Confiança no agronegócio cai no 4º tri após recorde, mas otimismo ainda prevalece

COMMODS-AGRO-CONFIANCA:Confiança no agronegócio cai no 4º tri após recorde, mas otimismo ainda prevalece

Reuters - Economia

SÃO PAULO (Reuters) - O Índice de Confiança do Agronegócio (ICAgro) terminou o quarto trimestre de 2020 em 121,4 pontos, queda de 5,6 pontos em relação ao recorde visto no trimestre anterior, informaram nesta quarta-feira a Federação das Indústrias do Estado de São Paulo (Fiesp) e a CropLife Brasil.

Apesar do recuo trimestral, o índice atingia ao final do ano o terceiro melhor resultado desde o início da série histórica, ainda apontando para um otimismo no setor --que é verificado quando o patamar supera os 100 pontos.

Todos os segmentos pesquisados tiveram piora frente ao levantamento do trimestre anterior.
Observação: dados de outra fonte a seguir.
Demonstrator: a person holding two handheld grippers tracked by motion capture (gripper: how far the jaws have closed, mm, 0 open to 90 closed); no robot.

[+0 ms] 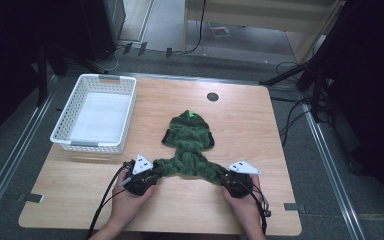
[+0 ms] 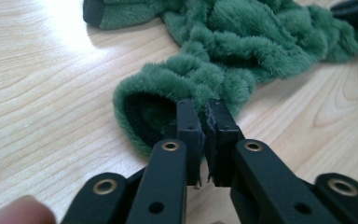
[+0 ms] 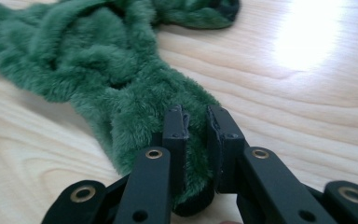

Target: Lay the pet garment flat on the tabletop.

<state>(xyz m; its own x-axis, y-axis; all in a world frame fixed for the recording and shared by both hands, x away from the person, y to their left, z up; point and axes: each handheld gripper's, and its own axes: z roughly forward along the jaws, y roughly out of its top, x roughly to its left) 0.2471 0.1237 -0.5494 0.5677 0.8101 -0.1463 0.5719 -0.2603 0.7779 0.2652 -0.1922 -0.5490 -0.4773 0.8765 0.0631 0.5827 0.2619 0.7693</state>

A pesquisa destacou que, entre os motivos para as quedas, produtores agrícolas citaram os problemas climáticos e agroindústrias mencionaram o câmbio e os custos das matérias-primas.

"Não se pode ver no atual recuo da confiança uma tendência de queda para 2021. Era de esperar que houvesse uma retração em relação ao terceiro trimestre de 2020, quando o indicador alcançou o melhor resultado da série histórica", disse em nota o diretor titular do Departamento do Agronegócio da Fiesp, Roberto Betancourt.

Entre as indústrias inseridas na cadeia produtiva do agronegócio, o índice de confiança recuou 6 pontos frente ao trimestre anterior, terminando 2020 em 116,9 pontos.

Já a confiança das empresas de insumos agrícolas teve baixa de 9,1 pontos no período, para 112,9 pontos, representando o segmento com maior perda de entusiasmo, apontou o levantamento, com destaque para piora clara no grupo de defensivos agrícolas.

"As empresas do setor não têm encontrado espaço para repassar ao mercado doméstico os aumentos de custos resultantes da desvalorização do real, da logística e das matérias-primas vindas da China", disse o presidente-executivo da CropLife Brasil, Christian Lohbauer, que também chamou atenção para os altos estoques acumulados nas revendas.

No pós-porteira, a confiança das empresas diminuiu em 4,7 pontos, fechando o ano em 118,6 pontos.

O índice para o produtor agropecuário atingiu o segundo melhor resultado da série, atrás apenas do trimestre imediatamente anterior, a 127,6 pontos --queda de 5,1 pontos ante o levantamento do terceiro trimestre.

O produtor agrícola pintou o cenário mais otimista entre os segmentos pesquisados, com o índice em 129,2 pontos, enquanto a confiança do pecuarista ficou em patamar mais abaixo, a 122,8 pontos.